After backlash from the Yale community, the Divinity School student who tore down posters supporting survivors of sexual misconduct this past weekend has issued an apology, citing his own appreciation for free expression.
On Sunday afternoon, Jack Palkovic DIV ’20 was spotted removing posters in support of women who have come forward with sexual assault allegations against several men, including Supreme Court nominee Brett Kavanaugh ’87 LAW ’90, from a bulletin board near the Women’s Table. After meeting with Yale Divinity School Dean Gregory Sterling on Monday, Palkovic issued an apology in an email to the Divinity School community, according to an email obtained by the News.

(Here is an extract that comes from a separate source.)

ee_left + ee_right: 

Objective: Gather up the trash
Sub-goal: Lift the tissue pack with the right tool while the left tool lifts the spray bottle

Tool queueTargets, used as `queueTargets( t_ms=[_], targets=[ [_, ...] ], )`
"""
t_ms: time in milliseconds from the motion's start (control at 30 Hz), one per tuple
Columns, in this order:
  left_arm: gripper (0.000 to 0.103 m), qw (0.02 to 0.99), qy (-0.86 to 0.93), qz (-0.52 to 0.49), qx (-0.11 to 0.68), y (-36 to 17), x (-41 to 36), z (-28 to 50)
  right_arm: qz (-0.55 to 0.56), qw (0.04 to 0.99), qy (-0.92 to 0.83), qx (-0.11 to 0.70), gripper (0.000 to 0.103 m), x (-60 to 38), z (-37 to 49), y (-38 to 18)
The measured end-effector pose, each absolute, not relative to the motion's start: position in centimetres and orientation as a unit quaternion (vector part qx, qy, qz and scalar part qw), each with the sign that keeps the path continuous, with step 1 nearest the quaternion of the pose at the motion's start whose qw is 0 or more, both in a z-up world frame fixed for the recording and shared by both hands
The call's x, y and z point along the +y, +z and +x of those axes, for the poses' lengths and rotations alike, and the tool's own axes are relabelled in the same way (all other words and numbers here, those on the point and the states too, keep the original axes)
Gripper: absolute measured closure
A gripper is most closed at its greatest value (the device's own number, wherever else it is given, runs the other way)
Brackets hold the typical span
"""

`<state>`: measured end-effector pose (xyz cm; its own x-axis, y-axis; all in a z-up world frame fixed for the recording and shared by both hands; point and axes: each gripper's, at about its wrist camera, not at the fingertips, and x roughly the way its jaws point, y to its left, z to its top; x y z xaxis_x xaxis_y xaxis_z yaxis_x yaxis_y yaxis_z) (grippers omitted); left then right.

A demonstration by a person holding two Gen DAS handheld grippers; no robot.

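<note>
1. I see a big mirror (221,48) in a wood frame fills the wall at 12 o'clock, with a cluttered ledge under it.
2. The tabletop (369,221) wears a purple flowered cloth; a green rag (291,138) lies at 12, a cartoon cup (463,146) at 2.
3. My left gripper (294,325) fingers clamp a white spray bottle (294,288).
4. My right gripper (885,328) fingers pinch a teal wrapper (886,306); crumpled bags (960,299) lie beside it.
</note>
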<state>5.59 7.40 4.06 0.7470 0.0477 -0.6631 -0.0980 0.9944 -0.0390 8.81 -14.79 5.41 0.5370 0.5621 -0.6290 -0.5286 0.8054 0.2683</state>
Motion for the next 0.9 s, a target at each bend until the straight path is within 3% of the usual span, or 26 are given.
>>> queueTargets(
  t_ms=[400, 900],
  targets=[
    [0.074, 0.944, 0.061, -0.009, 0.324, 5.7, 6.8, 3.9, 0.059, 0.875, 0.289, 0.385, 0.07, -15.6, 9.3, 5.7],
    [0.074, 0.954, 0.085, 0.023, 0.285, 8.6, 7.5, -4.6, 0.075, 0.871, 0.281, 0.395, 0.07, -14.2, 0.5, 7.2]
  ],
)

“As a member of the Yale community, I believe strongly in the right of free expression,” Palkovic wrote. “I apologize for taking down the sign in support of Brett Kavanaugh’s accusers.”
Palkovic explained that his actions were not meant to silence free expression, but rather to act as opposition to what he sees as a “monolithic perspective.”
In the email, Palkovic also denounced white nationalism and all movements and ideologies that deny “equal dignity of every person, especially the dignity of those with whom we disagree.” In his apology on Monday, Palkovic invited members of the Yale community who were upset by his actions to email him.
Palkovic did not directly respond to a request for comment for this story. But in a letter to the editor in chief of the News, he expressed his displeasure that the article painted him as a white supremacist based on websites he called “dishonest, left wing domestic terrorist organizations.”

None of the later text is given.